Reflections on Serialization APIs in D - D Programming Language Discussion Forum

Forums

New users
- Learn
Community
- General
- Announce
Improvements
- DIP Ideas
- DIP Devel.
Ecosystem
- GDC
- LDC
- Debuggers
- IDEs
- DWT
Development
- Internals
- Issues
- Beta
- DMD
- Phobos
- Druntime
- Study
Turkish
- Genel
- Duyuru

Index » Learn » Reflections on Serialization APIs in D

Thread overview

Reflections on Serialization APIs in D
Nov 17, 2013 Nordlöw
Nov 17, 2013 Jacek Furmankiewicz
Nov 17, 2013 Orvid King
Nov 18, 2013 Per Nordlöw
Nov 18, 2013 Jacob Carlborg
Nov 18, 2013 Per Nordlöw
Nov 18, 2013 Orvid King
Nov 18, 2013 Atila Neves
Nov 18, 2013 Jacek Furmankiewicz
Nov 18, 2013 Orvid King
Nov 18, 2013 Atila Neves
Nov 18, 2013 Atila Neves
Nov 18, 2013 Jacob Carlborg
Nov 18, 2013 Atila Neves

November 17, 2013

Reflections on Serialization APIs in D

Posted by Nordlöw

Nordlöw

In the road to develop a new kind of search engine that caches types, statistics, etc about files and directories I'm currently trying to implement persistent caching of my internal directory tree using `msgpack-d`:

Why doesn't `msgpack-d` and, from what I can see also, `std.serialization` (Orange) support implementing *both* packing and unpacking through one common template (member) function overload like **Boost.Serialization** does?. For example containers can be handled using this concise and elegant syntax in C++11:

        friend class boost::serialization::access;
        template<class Ar> void serialize(Ar& ar, const uint version) {
            for (const auto& e : *this) { ar & e; }
        }

This halves the code size aswell as removes the risk of making the `pack` and `unpack` go out of sync.

November 17, 2013

Re: Reflections on Serialization APIs in D

Posted by Jacek Furmankiewicz
in reply to Nordlöw

Jacek Furmankiewicz

Posted in reply to Nordlöw

I have not used it in D, but we use Thrift in Java a lot and I've been very happy with it on many levels. it works really well in production.

Since Thrift has D bindings as of recently, it may be worth your time to investigate.

November 17, 2013

Re: Reflections on Serialization APIs in D

Posted by Orvid King
in reply to Nordlöw

Orvid King

Posted in reply to Nordlöw

On 11/17/13, "Nordlöw" <per.nordlow@gmail.com> wrote:
> In the road to develop a new kind of search engine that caches types, statistics, etc about files and directories I'm currently trying to implement persistent caching of my internal directory tree using `msgpack-d`:
>
> Why doesn't `msgpack-d` and, from what I can see also, `std.serialization` (Orange) support implementing *both* packing and unpacking through one common template (member) function overload like **Boost.Serialization** does?. For example containers can be handled using this concise and elegant syntax in C++11:
>
>          friend class boost::serialization::access;
>          template<class Ar> void serialize(Ar& ar, const uint
> version) {
>              for (const auto& e : *this) { ar & e; }
>          }
>
> This halves the code size aswell as removes the risk of making the `pack` and `unpack` go out of sync.
>

I would suspect that the biggest reason is the limitations that that imposes on the underlying serialization implementation, as it would require that the underlying format support a minimum set of types.

I have something similar(ish) in my serialization framework, (https://github.com/Orvid/JSONSerialization) that allows you to implement a custom format for each type, but I implement it as a pair of methods, toString and parse, allowing the underlying format to be able to support only serializing strings if it really wanted to.
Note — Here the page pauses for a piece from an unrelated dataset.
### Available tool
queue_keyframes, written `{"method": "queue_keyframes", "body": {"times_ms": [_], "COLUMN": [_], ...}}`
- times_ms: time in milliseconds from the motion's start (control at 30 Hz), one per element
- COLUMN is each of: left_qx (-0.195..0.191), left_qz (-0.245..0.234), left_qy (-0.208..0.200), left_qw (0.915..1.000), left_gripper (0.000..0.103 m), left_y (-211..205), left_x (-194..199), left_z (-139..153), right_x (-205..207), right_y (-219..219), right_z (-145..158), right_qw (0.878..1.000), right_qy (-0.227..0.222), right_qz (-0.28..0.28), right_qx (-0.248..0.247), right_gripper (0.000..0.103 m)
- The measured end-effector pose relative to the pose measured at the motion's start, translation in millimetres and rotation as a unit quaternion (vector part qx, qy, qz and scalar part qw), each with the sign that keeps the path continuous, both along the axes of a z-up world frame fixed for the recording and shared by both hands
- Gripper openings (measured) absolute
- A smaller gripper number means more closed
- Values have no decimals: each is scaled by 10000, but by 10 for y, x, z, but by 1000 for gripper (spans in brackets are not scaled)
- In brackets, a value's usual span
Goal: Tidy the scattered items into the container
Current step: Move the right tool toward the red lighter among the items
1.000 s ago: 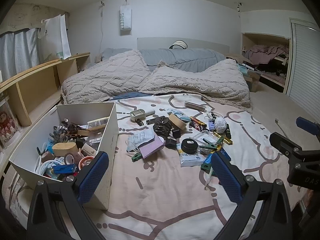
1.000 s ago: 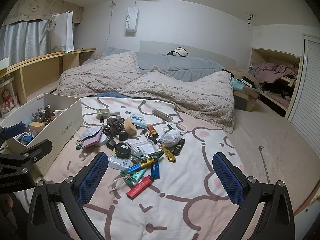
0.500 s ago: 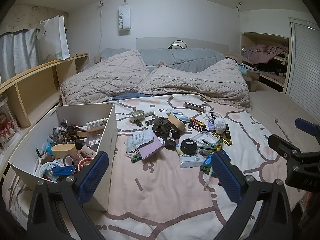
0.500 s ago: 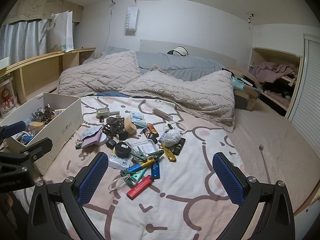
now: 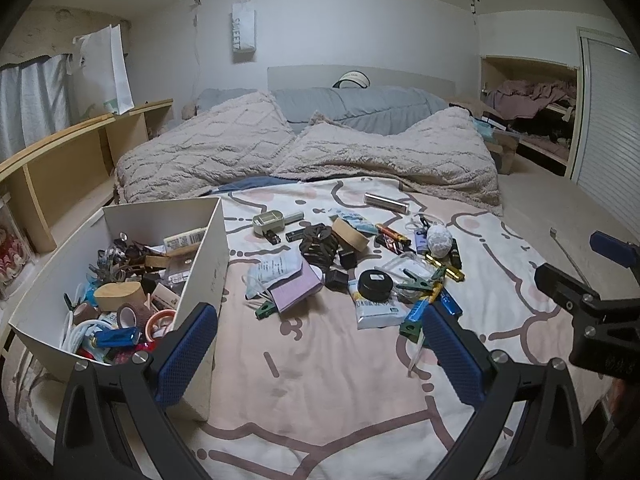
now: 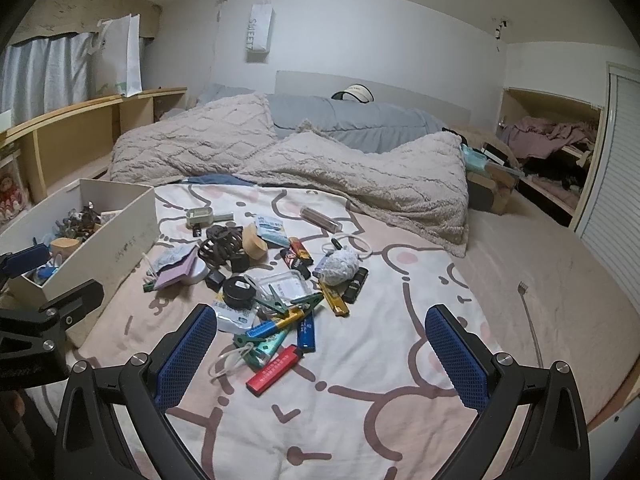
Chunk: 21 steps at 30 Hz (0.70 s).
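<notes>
The scattered items lie in a loose heap on the patterned bedspread, near the middle of the bed. Nearest me in the right wrist view is a red lighter, with a blue lighter and green clips just beyond. Further into the heap are a round black tin, a purple notebook, a pile of dark hair ties and a white knitted ball.

The container, a white box, stands on the bed's left side, just beside the heap, and is already crowded with tape rolls, a wooden lid and other small things. I judge it sits that close so each carry stays short.

My left gripper hovers low over the bedspread, fingers spread wide and holding nothing, its left finger in front of the box's near corner. My right gripper is likewise spread and empty, level and pointed at the near edge of the heap, the red lighter lying between its fingers in the view. The fisheye bends the edges, so I cannot say how high either tool sits. Much of the heap is not yet tidied.
</notes>
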State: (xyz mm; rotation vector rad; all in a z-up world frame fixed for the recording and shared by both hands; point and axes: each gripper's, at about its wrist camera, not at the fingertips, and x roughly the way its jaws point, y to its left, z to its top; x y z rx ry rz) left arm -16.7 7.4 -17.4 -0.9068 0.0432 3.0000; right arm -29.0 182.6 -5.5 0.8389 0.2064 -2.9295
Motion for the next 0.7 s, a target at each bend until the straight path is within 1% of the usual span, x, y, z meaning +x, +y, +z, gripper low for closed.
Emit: {"method": "queue_keyframes", "body": {"times_ms": [367,600,700], "left_qx": [-33,-1,80], "left_qz": [-50,-138,-250], "left_qy": [-374,-648,-790], "left_qw": [9993,9978,9965], "left_gripper": [103,103,103], "left_y": [72,112,146], "left_x": [-157,-288,-349], "left_z": [-308,-526,-634], "right_x": [-209,-352,-417], "right_y": [139,146,137], "right_z": [-214,-428,-534], "right_qw": [9991,9974,9962], "right_qy": [-352,-660,-810], "right_qz": [-255,-297,-310], "right_qx": [28,70,114], "right_gripper": [103,103,103]}}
Also, currently my framework only supports JSON, but it's designed such that it would be insanely easy to add support for another format. It's also fast, very fast, mostly because I have managed to implement the JSON serialization methods entirely with no allocation at all being required. I'm able to serialize 100k objects in about 90ms on an i5 running at 1.6ghz, deserialization is a bit slower currently, 420ms to deserialize those same objects, but that's almost exclusively allocation time.

November 18, 2013

Re: Reflections on Serialization APIs in D

Posted by Per Nordlöw
in reply to Orvid King

Per Nordlöw

Posted in reply to Orvid King

Is JSONSerialization somehow related to the upcoming std.serialization?
I feel that there is a big need for standardizing serialization in D. There are too many alternatives: dproto, msgpack, JSON, xml, etc should be made backends to the same frontend named std.serialization right?

/Per

On Sunday, 17 November 2013 at 21:37:35 UTC, Orvid King wrote:
> On 11/17/13, "Nordlöw" <per.nordlow@gmail.com> wrote:
>> In the road to develop a new kind of search engine that caches
>> types, statistics, etc about files and directories I'm currently
>> trying to implement persistent caching of my internal directory
>> tree using `msgpack-d`:
>>
>> Why doesn't `msgpack-d` and, from what I can see also,
>> `std.serialization` (Orange) support implementing *both* packing
>> and unpacking through one common template (member) function
>> overload like **Boost.Serialization** does?. For example
>> containers can be handled using this concise and elegant syntax
>> in C++11:
>>
>>          friend class boost::serialization::access;
>>          template<class Ar> void serialize(Ar& ar, const uint
>> version) {
>>              for (const auto& e : *this) { ar & e; }
>>          }
>>
>> This halves the code size aswell as removes the risk of making
>> the `pack` and `unpack` go out of sync.
>>
>
> I would suspect that the biggest reason is the limitations that that
> imposes on the underlying serialization implementation, as it would
> require that the underlying format support a minimum set of types.
>
> I have something similar(ish) in my serialization framework,
> (https://github.com/Orvid/JSONSerialization) that allows you to
> implement a custom format for each type, but I implement it as a pair
> of methods, toString and parse, allowing the underlying format to be
> able to support only serializing strings if it really wanted to. Also,
> currently my framework only supports JSON, but it's designed such that
> it would be insanely easy to add support for another format. It's also
> fast, very fast, mostly because I have managed to implement the JSON
> serialization methods entirely with no allocation at all being
> required. I'm able to serialize 100k objects in about 90ms on an i5
> running at 1.6ghz, deserialization is a bit slower currently, 420ms to
> deserialize those same objects, but that's almost exclusively
> allocation time.

November 18, 2013

Re: Reflections on Serialization APIs in D

Posted by Jacob Carlborg
in reply to Per Nordlöw

Jacob Carlborg

Posted in reply to Per Nordlöw

On 2013-11-18 12:25, "Per Nordlöw" <per.nordlow@gmail.com>" wrote:

> Is JSONSerialization somehow related to the upcoming std.serialization?

No.

> I feel that there is a big need for standardizing serialization in D.
> There are too many alternatives: dproto, msgpack, JSON, xml, etc should
> be made backends to the same frontend named std.serialization right?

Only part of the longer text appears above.